Quanto às empresas de distribuição, não está claro como será o desenho do imposto anunciado na abertura do debate orçamental e se é aplicado apenas a empresas de distribuição alimentar ou também a grupos de distribuição de bens não alimentares (por exemplo, como o Ikea, Leroy Merlin, Fnac e El Corte Inglés).
Esta quinta-feira, Mariana Mortágua confrontou Fernando Medina com “a situaçao caricata em que o Governo usa o debate do Orçamento par fazer propaganda de medidas que não estão no Orçamento” e que ninguém conhece. E desafiou o ministro a esclarecer os deputados sobre o período a que se vai referir a aplicação de uma eventual taxa sobre os lucros extraordinários da grande distribuição e que parcela vai tributar. “É que à medida que o Governo deixa passar o tempo, os lucros excessivos tornam-se normais”, alertou.
“Foi preciso uma proposta da Comissão Europeia que ultrapassa o Governo pela esquerda para ouvirmos o primeiro ministro falar de ‘lucros inesperados’. Mas inesperados para quem?”, questionou Mariana Mortágua, lembrando que as pessoas sentem no bolso o aumento dos preços que garante esses lucros.
Setor reage surpreso no mesmo dia em que o grupo Jerónimo Martins regista lucros 30% maiores face ao ano passado
Gonçalo Lobo Xavier, diretor-geral da Associação Portuguesa das Empresas de Distribuição (APED), reagiu ao anuncio defendendo que “O sector da distribuição tem estado ao lado do país nos últimos dois anos e meio e, nos últimos tempos, tem estado a acomodar o aumento dos custos dos fatores de produção para mitigar o seu impacto sobre os consumidores”.
Argumenta que as margens de lucro do setor se mantêm baixas em torno dos 2-3%. De forma simples, as margens de lucro são um rácio entre o lucro e a receita, permitindo compreender quanto do faturado é transformado em rendimento. Por hipótese, se as vendas aumentarem, mas também aumentarem os custos de produção na mesma proporção, as margens mantêm-se iguais.

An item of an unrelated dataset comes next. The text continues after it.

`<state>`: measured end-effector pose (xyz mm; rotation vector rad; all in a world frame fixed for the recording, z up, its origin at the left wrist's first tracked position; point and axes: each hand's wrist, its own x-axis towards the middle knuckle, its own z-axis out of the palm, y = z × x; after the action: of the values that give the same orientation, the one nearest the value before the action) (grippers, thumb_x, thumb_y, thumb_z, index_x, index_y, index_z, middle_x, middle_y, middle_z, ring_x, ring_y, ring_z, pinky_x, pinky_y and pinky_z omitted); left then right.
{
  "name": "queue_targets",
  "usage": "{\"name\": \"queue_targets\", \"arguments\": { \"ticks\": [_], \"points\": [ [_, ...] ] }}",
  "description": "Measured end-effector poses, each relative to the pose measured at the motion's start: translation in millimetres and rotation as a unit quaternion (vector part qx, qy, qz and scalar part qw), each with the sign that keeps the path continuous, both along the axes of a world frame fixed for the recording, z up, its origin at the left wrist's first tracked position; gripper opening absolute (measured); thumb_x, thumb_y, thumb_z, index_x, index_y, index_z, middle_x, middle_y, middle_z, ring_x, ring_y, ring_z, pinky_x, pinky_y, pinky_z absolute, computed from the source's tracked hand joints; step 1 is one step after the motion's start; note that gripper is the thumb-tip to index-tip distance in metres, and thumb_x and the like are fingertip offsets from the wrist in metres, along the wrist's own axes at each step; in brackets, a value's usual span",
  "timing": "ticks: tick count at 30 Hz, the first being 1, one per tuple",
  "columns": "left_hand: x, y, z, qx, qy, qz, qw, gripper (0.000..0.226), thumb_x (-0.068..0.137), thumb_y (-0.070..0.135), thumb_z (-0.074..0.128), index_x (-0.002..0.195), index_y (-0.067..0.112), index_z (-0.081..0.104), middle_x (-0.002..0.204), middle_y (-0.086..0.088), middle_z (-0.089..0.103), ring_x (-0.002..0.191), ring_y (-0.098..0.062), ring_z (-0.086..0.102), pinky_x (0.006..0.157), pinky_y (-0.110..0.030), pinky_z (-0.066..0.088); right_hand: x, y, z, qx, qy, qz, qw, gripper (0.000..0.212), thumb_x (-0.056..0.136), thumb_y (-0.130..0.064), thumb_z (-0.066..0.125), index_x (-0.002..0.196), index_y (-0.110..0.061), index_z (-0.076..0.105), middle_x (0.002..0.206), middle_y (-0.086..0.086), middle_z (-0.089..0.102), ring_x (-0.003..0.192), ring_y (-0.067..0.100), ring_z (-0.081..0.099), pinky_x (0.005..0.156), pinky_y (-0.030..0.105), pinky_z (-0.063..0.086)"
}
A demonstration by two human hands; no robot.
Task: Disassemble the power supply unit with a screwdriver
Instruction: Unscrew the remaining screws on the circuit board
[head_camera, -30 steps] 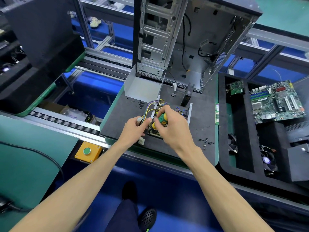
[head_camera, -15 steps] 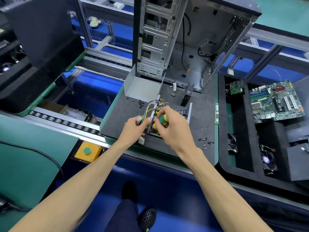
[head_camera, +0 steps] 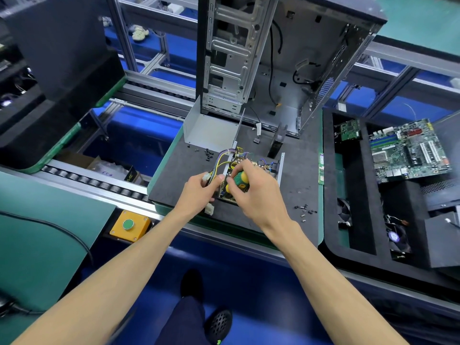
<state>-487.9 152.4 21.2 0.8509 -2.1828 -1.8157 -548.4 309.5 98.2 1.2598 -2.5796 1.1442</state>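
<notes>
right hand [head_camera: 256, 192] grips the screwdriver [head_camera: 240, 180] over the power supply unit [head_camera: 263, 166] | left hand [head_camera: 199, 191] holds its near-left side, fingers curled | near tabletop [head_camera: 293, 190] middle

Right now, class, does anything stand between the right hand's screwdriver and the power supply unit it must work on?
Nothing visible does. The right hand grips the green and yellow screwdriver directly over the opened power supply unit. The wire bundle lies off to the left, by the left hand. The tip is hidden.
</notes>
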Motion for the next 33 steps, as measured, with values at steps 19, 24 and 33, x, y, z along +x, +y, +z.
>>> {"name": "queue_targets", "arguments": {
  "ticks": [19, 24, 33],
  "points": [
    [1, 2, 9, -0.003, -0.013, 0.004, 1.0, 0.032, 0.096, 0.045, 0.061, 0.098, 0.014, 0.07, 0.09, -0.009, 0.074, 0.092, -0.021, 0.072, 0.077, -0.043, 0.063, -5, 2, -3, -0.016, -0.007, -0.016, 1.0, 0.015, 0.094, -0.026, 0.069, 0.095, -0.026, 0.054, 0.075, -0.014, 0.053, 0.068, 0.002, 0.047, 0.063, 0.031, 0.045],
    [2, 4, 14, -0.007, -0.022, 0.003, 1.0, 0.033, 0.097, 0.044, 0.06, 0.105, 0.013, 0.069, 0.093, -0.008, 0.074, 0.092, -0.02, 0.072, 0.078, -0.042, 0.063, -4, 2, 1, -0.037, -0.01, -0.018, 0.999, 0.015, 0.093, -0.024, 0.07, 0.094, -0.024, 0.055, 0.073, -0.016, 0.054, 0.067, 0.003, 0.05, 0.063, 0.028, 0.046],
    [9, -8, 28, -0.058, -0.027, 0.071, 0.995, 0.044, 0.105, 0.045, 0.036, 0.114, 0.014, 0.066, 0.109, -0.002, 0.068, 0.104, -0.018, 0.063, 0.093, -0.038, 0.051, -11, 6, 25, -0.088, -0.032, -0.031, 0.995, 0.013, 0.092, -0.019, 0.068, 0.095, -0.021, 0.055, 0.072, -0.007, 0.062, 0.067, 0.015, 0.062, 0.065, 0.041, 0.054]
  ]
}}
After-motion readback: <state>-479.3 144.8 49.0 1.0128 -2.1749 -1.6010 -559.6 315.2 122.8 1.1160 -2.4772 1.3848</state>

As grandes superfícies de distribuição alegam que o aumento dos preços ao consumidor é feito em igual (ou até menor) proporção do que o aumento dos custos de produção. Mas tal é pouco verificável até haver a publicação dos relatórios de contas destes grupos e depende também de como forem apresentados.

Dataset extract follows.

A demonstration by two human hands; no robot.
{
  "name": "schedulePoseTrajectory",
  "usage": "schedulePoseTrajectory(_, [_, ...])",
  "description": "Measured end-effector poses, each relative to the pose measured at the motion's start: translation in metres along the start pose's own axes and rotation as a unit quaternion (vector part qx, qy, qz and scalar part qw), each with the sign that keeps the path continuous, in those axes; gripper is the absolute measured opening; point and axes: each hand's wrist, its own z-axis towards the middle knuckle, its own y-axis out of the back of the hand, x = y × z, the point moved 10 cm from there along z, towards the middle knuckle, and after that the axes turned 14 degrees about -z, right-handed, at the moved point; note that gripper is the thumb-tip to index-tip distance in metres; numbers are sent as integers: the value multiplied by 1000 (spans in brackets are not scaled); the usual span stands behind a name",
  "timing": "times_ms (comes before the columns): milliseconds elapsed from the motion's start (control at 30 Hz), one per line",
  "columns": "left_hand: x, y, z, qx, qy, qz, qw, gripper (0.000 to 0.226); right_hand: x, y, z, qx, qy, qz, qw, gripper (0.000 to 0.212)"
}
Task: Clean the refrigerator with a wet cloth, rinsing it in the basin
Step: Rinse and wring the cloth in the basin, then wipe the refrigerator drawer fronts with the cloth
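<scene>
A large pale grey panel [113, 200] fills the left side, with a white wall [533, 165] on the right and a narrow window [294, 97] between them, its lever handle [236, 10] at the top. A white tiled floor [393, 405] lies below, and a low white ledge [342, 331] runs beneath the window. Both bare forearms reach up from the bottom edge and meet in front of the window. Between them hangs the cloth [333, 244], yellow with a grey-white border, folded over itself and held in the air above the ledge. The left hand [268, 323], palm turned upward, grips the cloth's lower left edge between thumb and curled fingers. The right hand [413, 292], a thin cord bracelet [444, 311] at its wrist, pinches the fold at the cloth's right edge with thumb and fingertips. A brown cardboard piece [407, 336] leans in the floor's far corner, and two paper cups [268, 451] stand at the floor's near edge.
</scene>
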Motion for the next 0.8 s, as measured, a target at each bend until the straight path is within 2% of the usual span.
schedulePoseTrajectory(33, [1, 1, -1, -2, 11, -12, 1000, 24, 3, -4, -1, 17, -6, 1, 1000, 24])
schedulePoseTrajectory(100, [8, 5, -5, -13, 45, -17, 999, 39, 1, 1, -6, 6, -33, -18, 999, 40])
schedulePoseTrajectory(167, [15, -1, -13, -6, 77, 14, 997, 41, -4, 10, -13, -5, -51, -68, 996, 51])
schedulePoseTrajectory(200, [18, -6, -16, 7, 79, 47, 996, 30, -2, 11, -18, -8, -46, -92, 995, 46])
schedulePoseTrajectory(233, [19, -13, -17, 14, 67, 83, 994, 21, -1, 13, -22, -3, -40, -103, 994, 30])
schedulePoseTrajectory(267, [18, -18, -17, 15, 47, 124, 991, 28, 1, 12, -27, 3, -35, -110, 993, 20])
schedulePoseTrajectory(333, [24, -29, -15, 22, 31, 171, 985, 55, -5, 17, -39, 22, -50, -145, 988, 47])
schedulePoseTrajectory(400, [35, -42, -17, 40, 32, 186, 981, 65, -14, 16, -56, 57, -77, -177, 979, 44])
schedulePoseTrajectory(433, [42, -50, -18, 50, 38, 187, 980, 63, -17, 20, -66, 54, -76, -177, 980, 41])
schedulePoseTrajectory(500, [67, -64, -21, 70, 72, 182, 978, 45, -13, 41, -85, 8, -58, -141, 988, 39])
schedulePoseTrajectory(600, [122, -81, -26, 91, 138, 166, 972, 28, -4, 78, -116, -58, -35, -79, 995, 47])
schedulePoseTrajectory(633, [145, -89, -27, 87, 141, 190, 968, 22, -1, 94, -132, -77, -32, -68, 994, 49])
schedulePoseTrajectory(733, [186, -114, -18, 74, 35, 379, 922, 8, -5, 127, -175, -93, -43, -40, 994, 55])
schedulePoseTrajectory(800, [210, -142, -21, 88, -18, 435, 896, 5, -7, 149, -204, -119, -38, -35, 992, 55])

Contudo, um primeiro indício que estes grupos estão a registar lucros extraordinários neste período é a grande diferença de resultados líquidos quando comparados com o mesmo período em 2021. Também quarta-feira foi noticiado o aumento dos lucros do grupo Jerónimo Martins, dono do Pingo Doce, em 29,3% face ao ano anterior. Já no final de julho a Sonae, dona do Continente, quase duplicou os lucros no primeiro trimestre.